» Exercise: Reproduce the listing below word for word and exclude any picture.

______________________________

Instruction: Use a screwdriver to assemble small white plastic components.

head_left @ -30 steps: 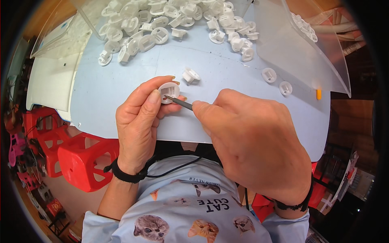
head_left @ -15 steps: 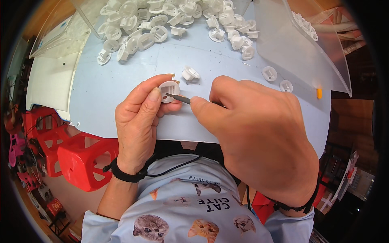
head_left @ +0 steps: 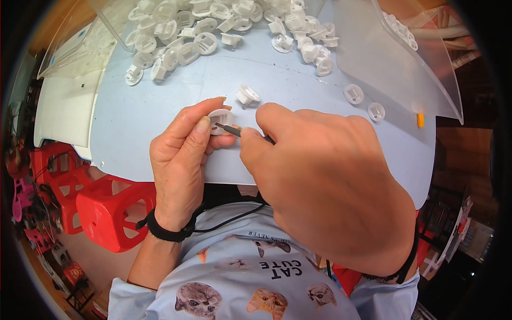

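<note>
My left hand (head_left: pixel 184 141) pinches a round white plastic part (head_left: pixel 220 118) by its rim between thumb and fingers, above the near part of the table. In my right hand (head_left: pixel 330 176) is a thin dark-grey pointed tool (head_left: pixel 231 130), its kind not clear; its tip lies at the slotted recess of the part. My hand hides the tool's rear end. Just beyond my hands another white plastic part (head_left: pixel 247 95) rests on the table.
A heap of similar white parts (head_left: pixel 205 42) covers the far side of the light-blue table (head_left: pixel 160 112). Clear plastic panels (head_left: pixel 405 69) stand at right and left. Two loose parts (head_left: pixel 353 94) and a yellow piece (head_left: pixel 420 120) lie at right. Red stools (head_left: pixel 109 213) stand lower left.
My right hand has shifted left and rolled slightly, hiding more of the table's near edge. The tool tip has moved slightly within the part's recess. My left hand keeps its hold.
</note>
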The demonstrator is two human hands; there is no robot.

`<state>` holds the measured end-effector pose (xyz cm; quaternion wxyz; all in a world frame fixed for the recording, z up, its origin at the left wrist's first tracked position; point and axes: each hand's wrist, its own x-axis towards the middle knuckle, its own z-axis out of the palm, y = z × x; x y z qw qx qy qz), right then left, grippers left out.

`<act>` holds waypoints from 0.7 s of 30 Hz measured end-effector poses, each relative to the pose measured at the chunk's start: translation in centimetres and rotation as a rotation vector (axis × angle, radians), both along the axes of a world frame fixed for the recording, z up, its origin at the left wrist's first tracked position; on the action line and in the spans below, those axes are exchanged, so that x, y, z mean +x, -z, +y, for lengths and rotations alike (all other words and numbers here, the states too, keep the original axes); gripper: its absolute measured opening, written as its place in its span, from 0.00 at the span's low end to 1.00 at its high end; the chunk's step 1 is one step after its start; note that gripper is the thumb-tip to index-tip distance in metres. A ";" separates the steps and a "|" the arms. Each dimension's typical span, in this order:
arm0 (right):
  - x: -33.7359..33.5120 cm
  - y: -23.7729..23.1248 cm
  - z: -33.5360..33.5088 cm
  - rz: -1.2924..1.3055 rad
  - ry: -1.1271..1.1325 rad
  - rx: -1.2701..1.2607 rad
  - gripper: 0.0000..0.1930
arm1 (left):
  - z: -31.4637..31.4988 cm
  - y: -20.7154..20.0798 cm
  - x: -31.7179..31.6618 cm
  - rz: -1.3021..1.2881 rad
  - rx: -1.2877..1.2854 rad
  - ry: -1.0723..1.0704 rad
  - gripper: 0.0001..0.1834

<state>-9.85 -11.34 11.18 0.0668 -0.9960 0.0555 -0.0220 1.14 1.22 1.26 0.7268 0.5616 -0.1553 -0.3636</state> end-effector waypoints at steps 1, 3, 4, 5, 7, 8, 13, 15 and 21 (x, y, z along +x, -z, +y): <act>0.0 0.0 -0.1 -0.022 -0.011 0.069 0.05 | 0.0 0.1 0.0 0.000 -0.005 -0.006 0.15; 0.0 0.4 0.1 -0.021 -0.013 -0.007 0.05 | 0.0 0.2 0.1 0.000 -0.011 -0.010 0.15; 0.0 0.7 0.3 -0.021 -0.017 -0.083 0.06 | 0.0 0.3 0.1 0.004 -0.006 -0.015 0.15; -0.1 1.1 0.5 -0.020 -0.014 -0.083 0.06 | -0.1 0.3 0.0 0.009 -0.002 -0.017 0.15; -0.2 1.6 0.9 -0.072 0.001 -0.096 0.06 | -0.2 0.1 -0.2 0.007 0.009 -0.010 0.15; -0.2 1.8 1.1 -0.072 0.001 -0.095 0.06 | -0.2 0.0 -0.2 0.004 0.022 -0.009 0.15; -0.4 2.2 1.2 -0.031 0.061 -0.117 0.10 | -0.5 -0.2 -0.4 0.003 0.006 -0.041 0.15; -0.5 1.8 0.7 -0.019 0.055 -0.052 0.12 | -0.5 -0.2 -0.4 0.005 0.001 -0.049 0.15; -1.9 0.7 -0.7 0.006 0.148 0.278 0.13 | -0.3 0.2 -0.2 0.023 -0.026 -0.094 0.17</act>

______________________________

» Response to this task:
Instruction: Use a screwdriver to assemble small white plastic components.

head_left @ -30 steps: 
head_left @ -15 steps: 
head_left @ +0 steps: 

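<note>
My left hand (head_left: pixel 184 141) pinches a round white plastic part (head_left: pixel 220 118) by its rim between thumb and fingers, above the near part of the table. In my right hand (head_left: pixel 330 176) is a thin dark-grey pointed tool (head_left: pixel 231 130), its kind not clear; its tip lies at the slotted recess of the part. My hand hides the tool's rear end. Just beyond my hands another white plastic part (head_left: pixel 247 95) rests on the table.
A heap of similar white parts (head_left: pixel 205 42) covers the far side of the light-blue table (head_left: pixel 160 112). Clear plastic panels (head_left: pixel 405 69) stand at right and left. Two loose parts (head_left: pixel 353 94) and a yellow piece (head_left: pixel 420 120) lie at right. Red stools (head_left: pixel 109 213) stand lower left.
My right hand has shifted left and rolled slightly, hiding more of the table's near edge. The tool tip has moved slightly within the part's recess. My left hand keeps its hold.
</note>
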The demonstrator is two human hands; there is no robot.

`<state>` holds the measured end-effector pose (xyz cm; quaternion wxyz; all in a world frame fixed for the recording, z up, its origin at the left wrist's first tracked position; point and axes: each hand's wrist, its own x-axis towards the middle knuckle, its own z-axis out of the palm, y = z × x; x y z qw qx qy qz), right then left, grippers left out.

`<act>` holds waypoints from 0.7 s of 30 Hz measured end-effector poses, each relative to the pose measured at the chunk's start: translation in centimetres and rotation as a rotation vector (axis × angle, radians), both along the axes of a world frame fixed for the recording, z up, its origin at the left wrist's first tracked position; on the action line and in the spans below, those axes are exchanged, so that x, y, z mean +x, -z, +y, for lengths and rotations alike (all other words and numbers here, the states too, keep the original axes); gripper: its absolute measured opening, written as its place in its span, from 0.00 at the span's low end to 1.00 at its high end; the chunk's step 1 is one step after its start; note that gripper is the thumb-tip to index-tip distance in metres. A ";" separates the steps and a "|" the arms. Each dimension's typical span, in this order:
arm0 (right):
  - x: -33.7359..33.5120 cm
  - y: -23.7729..23.1248 cm
  - z: -33.5360..33.5088 cm
  - rz: -1.2924..1.3055 rad
  - ry: -1.1271..1.1325 rad
  - rx: -1.2701..1.2607 rad
  - gripper: 0.0000..0.1930
arm1 (left):
  - z: -31.4637..31.4988 cm
  - y: -20.7154..20.0798 cm
  - x: -31.7179..31.6618 cm
  - rz: -1.3021..1.2881 rad
  - rx: -1.2877..1.2854 rad
  - ry: -1.0723..1.0704 rad
  - gripper: 0.0001..0.1834

<state>-9.85 -11.34 11.18 0.0668 -0.9960 0.0555 -0.0220 1.14 1.22 1.26 0.7268 0.5616 -0.1553 -0.3636</state> end-effector waypoints at steps 1, 3, 4, 5, 7, 8, 13, 15 and 21 (x, y, z along +x, -z, +y): <act>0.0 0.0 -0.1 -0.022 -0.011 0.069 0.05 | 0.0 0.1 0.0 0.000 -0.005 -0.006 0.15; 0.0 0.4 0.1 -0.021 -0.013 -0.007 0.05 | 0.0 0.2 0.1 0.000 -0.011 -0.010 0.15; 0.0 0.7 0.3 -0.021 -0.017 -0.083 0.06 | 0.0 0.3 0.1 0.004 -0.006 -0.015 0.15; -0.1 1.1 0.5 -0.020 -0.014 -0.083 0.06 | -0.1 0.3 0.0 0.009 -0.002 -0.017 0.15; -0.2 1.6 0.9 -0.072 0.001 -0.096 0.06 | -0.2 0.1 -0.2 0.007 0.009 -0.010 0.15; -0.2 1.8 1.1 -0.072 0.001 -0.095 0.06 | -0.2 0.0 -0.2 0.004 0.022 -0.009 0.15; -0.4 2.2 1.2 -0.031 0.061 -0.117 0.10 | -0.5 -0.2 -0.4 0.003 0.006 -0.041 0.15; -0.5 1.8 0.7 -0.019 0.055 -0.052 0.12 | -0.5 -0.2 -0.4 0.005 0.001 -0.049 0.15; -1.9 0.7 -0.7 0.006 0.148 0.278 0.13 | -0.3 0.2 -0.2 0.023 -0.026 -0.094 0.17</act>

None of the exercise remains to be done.